Write Documentation¶
mql5_zmq_backtrader could always use more documentation, whether as part of the official mql5_zmq_backtrader docs, in docstrings, or even on the web in blog posts, articles, and such.
Submit Feedback¶
The best way to send feedback is to file an issue at https://github.com/parrondo/mql5_zmq_backtrader/issues.
If you are proposing a feature:
- Explain in detail how it would work.
- Keep the scope as narrow as possible, to make it easier to implement.
- Remember that this is a volunteer-driven project, and that contributions are welcome :)
Get Started!¶
Ready to contribute? Here’s how to set up mql5_zmq_backtrader for local development.
Fork the mql5_zmq_backtrader repo on GitHub.
Clone your fork locally:
$ git clone git@github.com:your_name_here/mql5_zmq_backtrader.git
Install your local copy into a virtualenv. Assuming you have virtualenvwrapper installed, this is how you set up your fork for local development:
$ mkvirtualenv mql5_zmq_backtrader $ cd mql5_zmq_backtrader/ $ python setup.py develop
Create a branch for local development:
$ git checkout -b name-of-your-bugfix-or-feature
Now you can make your changes locally.
When you’re done making changes, check that your changes pass flake8 and the tests, including testing other Python versions with tox:
$ flake8 mql5_zmq_backtrader tests $ python setup.py test or pytest $ tox
To get flake8 and tox, just pip install them into your virtualenv.
Commit your changes and push your branch to GitHub:
$ git add . $ git commit -m "Your detailed description of your changes." $ git push origin name-of-your-bugfix-or-feature
Submit a pull request through the GitHub website.
Pull Request Guidelines¶
Before you submit a pull request, check that it meets these guidelines:
- The pull request should include tests.
- If the pull request adds functionality, the docs should be updated. Put your new functionality into a function with a docstring, and add the feature to the list in README.rst.

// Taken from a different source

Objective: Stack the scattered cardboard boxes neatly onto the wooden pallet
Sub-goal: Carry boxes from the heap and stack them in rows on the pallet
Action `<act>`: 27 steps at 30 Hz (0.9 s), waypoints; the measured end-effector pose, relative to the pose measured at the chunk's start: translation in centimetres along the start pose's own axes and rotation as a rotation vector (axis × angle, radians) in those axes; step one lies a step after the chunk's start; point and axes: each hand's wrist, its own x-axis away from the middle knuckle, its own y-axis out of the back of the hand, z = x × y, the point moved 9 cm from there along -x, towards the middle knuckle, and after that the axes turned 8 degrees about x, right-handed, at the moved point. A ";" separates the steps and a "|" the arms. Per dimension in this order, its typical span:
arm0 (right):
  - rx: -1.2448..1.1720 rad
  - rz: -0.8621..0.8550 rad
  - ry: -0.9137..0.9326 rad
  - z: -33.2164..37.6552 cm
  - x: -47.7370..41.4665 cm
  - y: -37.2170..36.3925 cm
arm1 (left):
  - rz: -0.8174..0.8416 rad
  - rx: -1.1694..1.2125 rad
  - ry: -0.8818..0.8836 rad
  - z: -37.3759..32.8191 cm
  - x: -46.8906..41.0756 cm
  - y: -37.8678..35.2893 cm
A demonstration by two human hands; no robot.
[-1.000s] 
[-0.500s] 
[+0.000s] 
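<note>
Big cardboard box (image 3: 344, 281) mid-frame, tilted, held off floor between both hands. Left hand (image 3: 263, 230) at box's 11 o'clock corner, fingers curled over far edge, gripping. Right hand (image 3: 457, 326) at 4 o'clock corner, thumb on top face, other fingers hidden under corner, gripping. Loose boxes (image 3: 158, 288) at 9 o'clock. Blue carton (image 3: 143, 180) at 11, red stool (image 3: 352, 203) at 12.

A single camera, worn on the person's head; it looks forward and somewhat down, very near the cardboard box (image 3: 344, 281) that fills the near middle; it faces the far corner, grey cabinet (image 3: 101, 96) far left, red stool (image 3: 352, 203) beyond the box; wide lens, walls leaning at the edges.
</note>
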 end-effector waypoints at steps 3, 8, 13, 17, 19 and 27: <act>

- The pull request should work for Python 3.5, 3.6, 3.7 and 3.8, and for PyPy. Check https://travis-ci.com/parrondo/mql5_zmq_backtrader/pull_requests and make sure that the tests pass for all supported Python versions.
Deploying¶
A reminder for the maintainers on how to deploy. Make sure all your changes are committed (including an entry in HISTORY.rst). Then run:
$ bump2version patch # possible: major / minor / patch
$ git push
$ git push --tags
Travis will then deploy to PyPI if tests pass.